What is required
Exact copies of all the lines below are needed, without the pictures.

+ + + + +

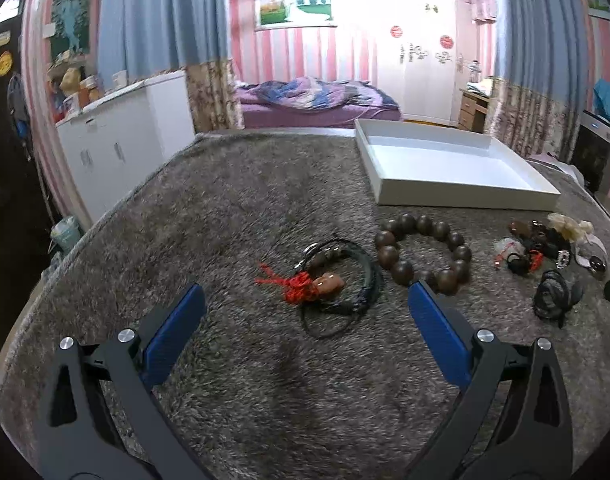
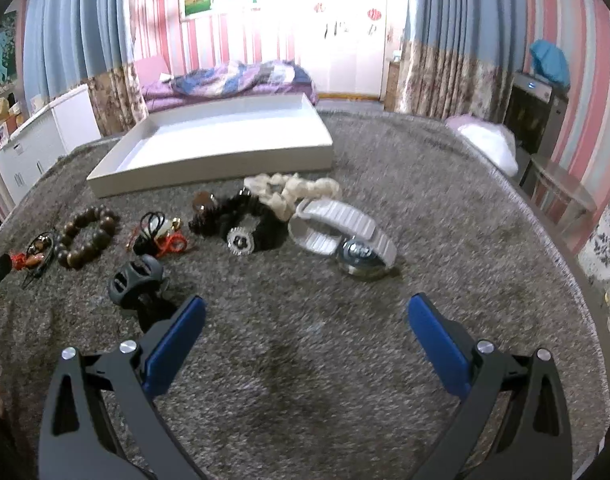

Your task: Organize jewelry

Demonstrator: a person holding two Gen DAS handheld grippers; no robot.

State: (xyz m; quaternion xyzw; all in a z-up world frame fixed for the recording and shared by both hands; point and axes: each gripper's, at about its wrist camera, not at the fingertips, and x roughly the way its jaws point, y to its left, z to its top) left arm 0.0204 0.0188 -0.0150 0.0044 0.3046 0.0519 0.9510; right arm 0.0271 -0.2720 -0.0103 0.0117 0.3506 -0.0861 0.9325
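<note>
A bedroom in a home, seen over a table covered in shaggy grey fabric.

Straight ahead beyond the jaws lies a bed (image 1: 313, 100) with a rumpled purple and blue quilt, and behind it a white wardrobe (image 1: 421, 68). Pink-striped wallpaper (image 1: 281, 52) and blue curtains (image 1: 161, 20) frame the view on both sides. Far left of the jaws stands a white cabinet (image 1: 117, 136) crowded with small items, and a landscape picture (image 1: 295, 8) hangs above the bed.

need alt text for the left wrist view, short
The open left gripper hovers over a grey shaggy rug, its blue fingers flanking a black cord necklace with a red-tasselled pendant. A brown wooden bead bracelet lies just right; an empty white tray sits beyond.
</note>
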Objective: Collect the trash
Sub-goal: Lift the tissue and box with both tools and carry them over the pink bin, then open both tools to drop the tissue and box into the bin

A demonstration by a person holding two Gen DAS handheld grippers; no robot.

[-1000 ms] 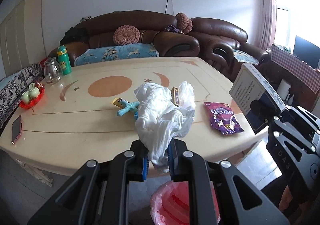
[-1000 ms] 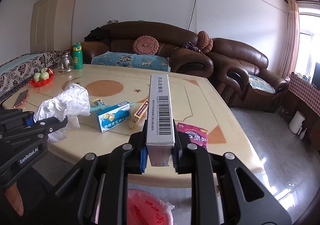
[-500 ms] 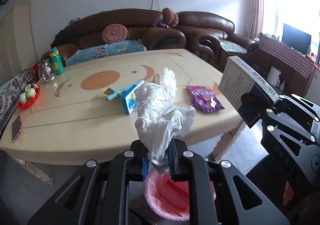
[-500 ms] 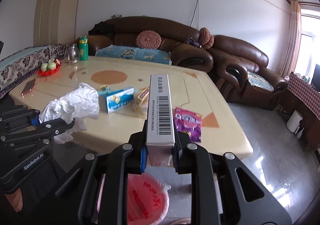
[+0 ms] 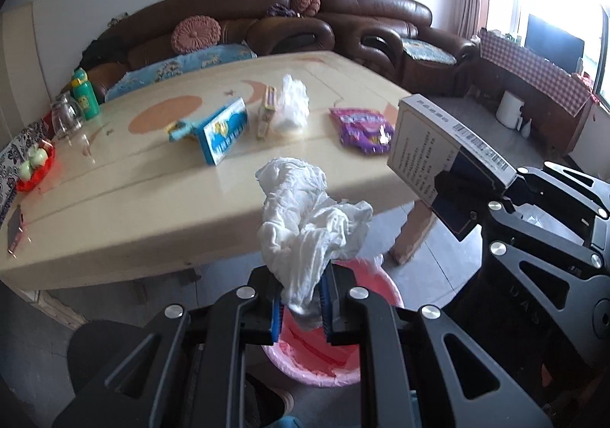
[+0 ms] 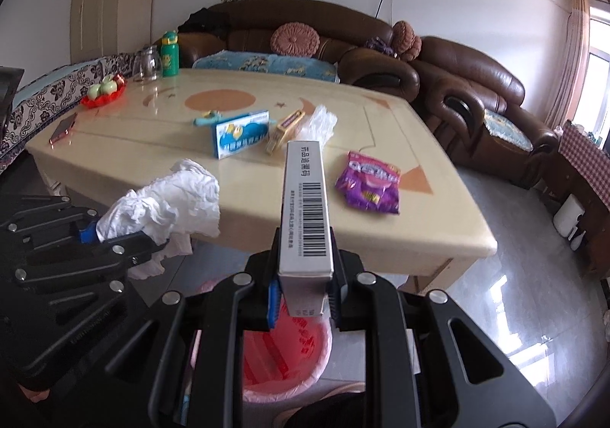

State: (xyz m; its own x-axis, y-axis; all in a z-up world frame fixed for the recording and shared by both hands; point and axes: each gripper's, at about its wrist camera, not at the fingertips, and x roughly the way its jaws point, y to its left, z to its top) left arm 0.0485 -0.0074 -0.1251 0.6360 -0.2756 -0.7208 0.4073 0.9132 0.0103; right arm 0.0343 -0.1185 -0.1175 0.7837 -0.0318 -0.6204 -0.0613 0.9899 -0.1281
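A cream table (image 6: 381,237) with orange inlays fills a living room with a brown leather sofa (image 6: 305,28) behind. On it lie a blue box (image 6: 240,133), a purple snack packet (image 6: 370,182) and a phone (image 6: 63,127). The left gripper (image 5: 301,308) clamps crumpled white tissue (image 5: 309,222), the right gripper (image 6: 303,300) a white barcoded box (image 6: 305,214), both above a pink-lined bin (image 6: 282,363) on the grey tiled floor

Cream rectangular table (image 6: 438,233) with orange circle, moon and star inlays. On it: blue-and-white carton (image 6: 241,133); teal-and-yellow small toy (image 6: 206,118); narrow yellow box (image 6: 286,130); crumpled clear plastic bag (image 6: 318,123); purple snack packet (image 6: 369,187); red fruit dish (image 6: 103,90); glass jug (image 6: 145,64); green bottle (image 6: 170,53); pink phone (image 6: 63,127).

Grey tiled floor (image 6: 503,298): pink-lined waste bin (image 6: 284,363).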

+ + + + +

Solution for this exercise
Your task: Organize jewelry

Demonstrator: a person holding two Gen DAS handheld grippers; no robot.

State: (xyz m; quaternion xyzw; all in a z-up world frame fixed for the recording and shared by both hands; point and axes: each gripper's, at about its wrist camera, not at the fingertips, and x roughly the way its jaws point, y to its left, z to its top) left arm 0.0204 0.0188 -0.0150 0.0044 0.3046 0.0519 0.9510; right arm 0.0271 -0.2720 -0.0103 0.0117 0.3506 -0.0861 0.9325
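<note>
A bedroom in a home, seen over a table covered in shaggy grey fabric.

Straight ahead beyond the jaws lies a bed (image 1: 313, 100) with a rumpled purple and blue quilt, and behind it a white wardrobe (image 1: 421, 68). Pink-striped wallpaper (image 1: 281, 52) and blue curtains (image 1: 161, 20) frame the view on both sides. Far left of the jaws stands a white cabinet (image 1: 117, 136) crowded with small items, and a landscape picture (image 1: 295, 8) hangs above the bed.

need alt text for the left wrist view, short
The open left gripper hovers over a grey shaggy rug, its blue fingers flanking a black cord necklace with a red-tasselled pendant. A brown wooden bead bracelet lies just right; an empty white tray sits beyond.
</note>
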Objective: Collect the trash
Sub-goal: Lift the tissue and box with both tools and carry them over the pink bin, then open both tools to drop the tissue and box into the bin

A demonstration by a person holding two Gen DAS handheld grippers; no robot.

[-1000 ms] 
[-1000 ms] 
[-500 ms] 
[-500 ms] 
[+0 ms] 
[+0 ms] 

State: (xyz m; its own x-axis, y-axis; all in a z-up world frame fixed for the recording and shared by both hands; point and axes: each gripper's, at about its wrist camera, not at the fingertips, and x roughly the way its jaws point, y to its left, z to its top) left arm 0.0485 -0.0074 -0.1251 0.6360 -0.2756 -0.7208 0.4073 0.9132 0.0103; right arm 0.0343 -0.1185 -0.1175 0.7837 -0.0318 -0.6204 -0.0613 0.9899 -0.1281
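A cream table (image 6: 381,237) with orange inlays fills a living room with a brown leather sofa (image 6: 305,28) behind. On it lie a blue box (image 6: 240,133), a purple snack packet (image 6: 370,182) and a phone (image 6: 63,127). The left gripper (image 5: 301,308) clamps crumpled white tissue (image 5: 309,222), the right gripper (image 6: 303,300) a white barcoded box (image 6: 305,214), both above a pink-lined bin (image 6: 282,363) on the grey tiled floor

Cream rectangular table (image 6: 438,233) with orange circle, moon and star inlays. On it: blue-and-white carton (image 6: 241,133); teal-and-yellow small toy (image 6: 206,118); narrow yellow box (image 6: 286,130); crumpled clear plastic bag (image 6: 318,123); purple snack packet (image 6: 369,187); red fruit dish (image 6: 103,90); glass jug (image 6: 145,64); green bottle (image 6: 170,53); pink phone (image 6: 63,127).

Grey tiled floor (image 6: 503,298): pink-lined waste bin (image 6: 284,363).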

As written, the answer is complete.